TASK TO COMPLETE.
Repeat the data exactly. Pictures are not part of the copy.
|---|
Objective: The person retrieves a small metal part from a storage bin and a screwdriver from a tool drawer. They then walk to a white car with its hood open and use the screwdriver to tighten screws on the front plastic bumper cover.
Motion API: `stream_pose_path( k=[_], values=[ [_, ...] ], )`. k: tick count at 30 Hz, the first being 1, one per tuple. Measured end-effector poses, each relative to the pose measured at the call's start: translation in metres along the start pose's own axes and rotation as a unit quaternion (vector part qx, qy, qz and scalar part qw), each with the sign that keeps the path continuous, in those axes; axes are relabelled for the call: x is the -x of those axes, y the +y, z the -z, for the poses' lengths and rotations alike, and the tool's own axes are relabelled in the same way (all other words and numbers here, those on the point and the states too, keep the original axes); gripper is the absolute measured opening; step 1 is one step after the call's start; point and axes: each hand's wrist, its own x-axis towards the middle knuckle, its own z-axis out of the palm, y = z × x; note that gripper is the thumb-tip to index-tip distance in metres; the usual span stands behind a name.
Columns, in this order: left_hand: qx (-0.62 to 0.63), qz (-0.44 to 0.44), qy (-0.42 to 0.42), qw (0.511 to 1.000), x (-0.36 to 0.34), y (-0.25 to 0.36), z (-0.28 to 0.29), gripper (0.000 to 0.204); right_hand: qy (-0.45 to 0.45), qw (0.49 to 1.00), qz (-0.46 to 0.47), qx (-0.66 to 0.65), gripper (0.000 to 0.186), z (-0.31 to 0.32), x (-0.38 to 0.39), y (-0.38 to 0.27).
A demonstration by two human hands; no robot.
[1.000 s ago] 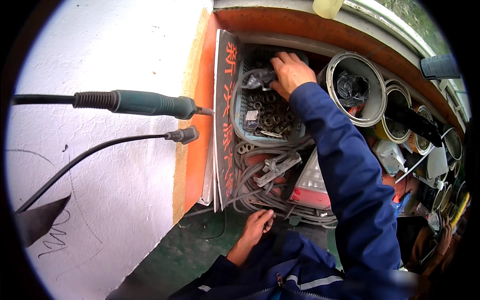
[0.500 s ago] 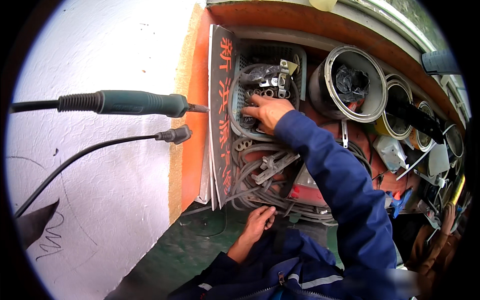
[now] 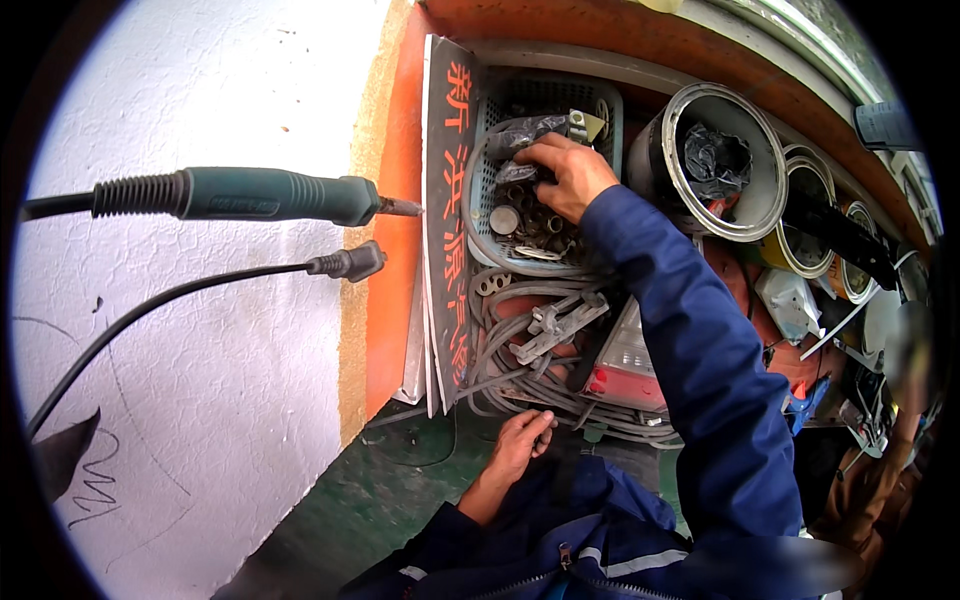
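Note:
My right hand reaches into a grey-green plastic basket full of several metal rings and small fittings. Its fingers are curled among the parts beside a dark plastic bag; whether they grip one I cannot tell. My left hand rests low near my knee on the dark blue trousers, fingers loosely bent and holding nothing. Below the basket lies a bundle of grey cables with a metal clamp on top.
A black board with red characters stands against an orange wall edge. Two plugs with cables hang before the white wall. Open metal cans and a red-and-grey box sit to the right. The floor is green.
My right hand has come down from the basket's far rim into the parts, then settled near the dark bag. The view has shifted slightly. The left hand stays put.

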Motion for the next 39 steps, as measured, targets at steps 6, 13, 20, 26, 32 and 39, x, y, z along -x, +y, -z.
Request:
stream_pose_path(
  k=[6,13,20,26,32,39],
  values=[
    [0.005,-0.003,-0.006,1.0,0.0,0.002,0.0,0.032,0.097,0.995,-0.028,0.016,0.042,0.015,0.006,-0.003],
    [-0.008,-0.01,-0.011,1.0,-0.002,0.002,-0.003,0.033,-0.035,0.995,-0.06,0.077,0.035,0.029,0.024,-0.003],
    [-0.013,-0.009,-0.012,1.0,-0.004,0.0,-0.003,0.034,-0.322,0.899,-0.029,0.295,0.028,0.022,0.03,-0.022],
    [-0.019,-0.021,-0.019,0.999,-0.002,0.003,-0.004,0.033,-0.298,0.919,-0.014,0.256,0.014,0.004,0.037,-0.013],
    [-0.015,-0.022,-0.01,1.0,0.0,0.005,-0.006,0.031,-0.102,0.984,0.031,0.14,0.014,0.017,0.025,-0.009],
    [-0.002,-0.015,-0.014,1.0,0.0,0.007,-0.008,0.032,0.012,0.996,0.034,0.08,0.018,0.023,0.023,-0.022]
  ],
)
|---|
ANSWER FOR THE TASK.
Objective: The person retrieves a small metal part from a storage bin and a screwdriver from a tool drawer. They then walk to a white car with its hood open and use the screwdriver to tighten screws on the front plastic bumper cover.
Motion API: `stream_pose_path( k=[_], values=[ [_, ...] ], )`. k: tick count at 30 Hz, the first being 1, one per tuple. Measured end-effector poses, each relative to the pose measured at the call's start: translation in metres along the start pose's own axes and rotation as a unit quaternion (vector part qx, qy, qz and scalar part qw), each with the sign that keeps the path continuous, in those axes; axes are relabelled for the call: x is the -x of those axes, y the +y, z the -z, for the poses' lengths and rotations alike, and the tool's own axes are relabelled in the same way (all other words and numbers here, those on the point and the states too, keep the original axes); gripper is the absolute measured opening; step 1 is one step after the call's start; point and axes: each hand's wrist, its own x-axis towards the middle knuckle, its own z-axis out of the palm, y = z × x; note that gripper is the thumb-tip to index-tip distance in metres; the usual span stands behind a name.
Columns, in this order: left_hand: qx (-0.62 to 0.63), qz (-0.44 to 0.44), qy (-0.42 to 0.42), qw (0.511 to 1.000), x (-0.36 to 0.34), y (-0.25 to 0.36), z (-0.28 to 0.29), gripper (0.000 to 0.204); right_hand: qy (-0.45 to 0.45), qw (0.49 to 1.00), qz (-0.46 to 0.47), qx (-0.66 to 0.65), gripper (0.000 to 0.186), z (-0.31 to 0.32), x (-0.38 to 0.39), y (-0.38 to 0.27).
A demonstration by two human hands; no robot.
[1.000 s ago] 
[0.500 s ago] 
[now] 
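Note:
My right hand reaches into a grey-green plastic basket full of several metal rings and small fittings. Its fingers are curled among the parts beside a dark plastic bag; whether they grip one I cannot tell. My left hand rests low near my knee on the dark blue trousers, fingers loosely bent and holding nothing. Below the basket lies a bundle of grey cables with a metal clamp on top.
A black board with red characters stands against an orange wall edge. Two plugs with cables hang before the white wall. Open metal cans and a red-and-grey box sit to the right. The floor is green.
My right hand has come down from the basket's far rim into the parts, then settled near the dark bag. The view has shifted slightly. The left hand stays put.
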
Motion for the next 39 steps, as measured, targets at steps 6, 13, 20, 26, 32 and 39, x, y, z along -x, +y, -z.
Request:
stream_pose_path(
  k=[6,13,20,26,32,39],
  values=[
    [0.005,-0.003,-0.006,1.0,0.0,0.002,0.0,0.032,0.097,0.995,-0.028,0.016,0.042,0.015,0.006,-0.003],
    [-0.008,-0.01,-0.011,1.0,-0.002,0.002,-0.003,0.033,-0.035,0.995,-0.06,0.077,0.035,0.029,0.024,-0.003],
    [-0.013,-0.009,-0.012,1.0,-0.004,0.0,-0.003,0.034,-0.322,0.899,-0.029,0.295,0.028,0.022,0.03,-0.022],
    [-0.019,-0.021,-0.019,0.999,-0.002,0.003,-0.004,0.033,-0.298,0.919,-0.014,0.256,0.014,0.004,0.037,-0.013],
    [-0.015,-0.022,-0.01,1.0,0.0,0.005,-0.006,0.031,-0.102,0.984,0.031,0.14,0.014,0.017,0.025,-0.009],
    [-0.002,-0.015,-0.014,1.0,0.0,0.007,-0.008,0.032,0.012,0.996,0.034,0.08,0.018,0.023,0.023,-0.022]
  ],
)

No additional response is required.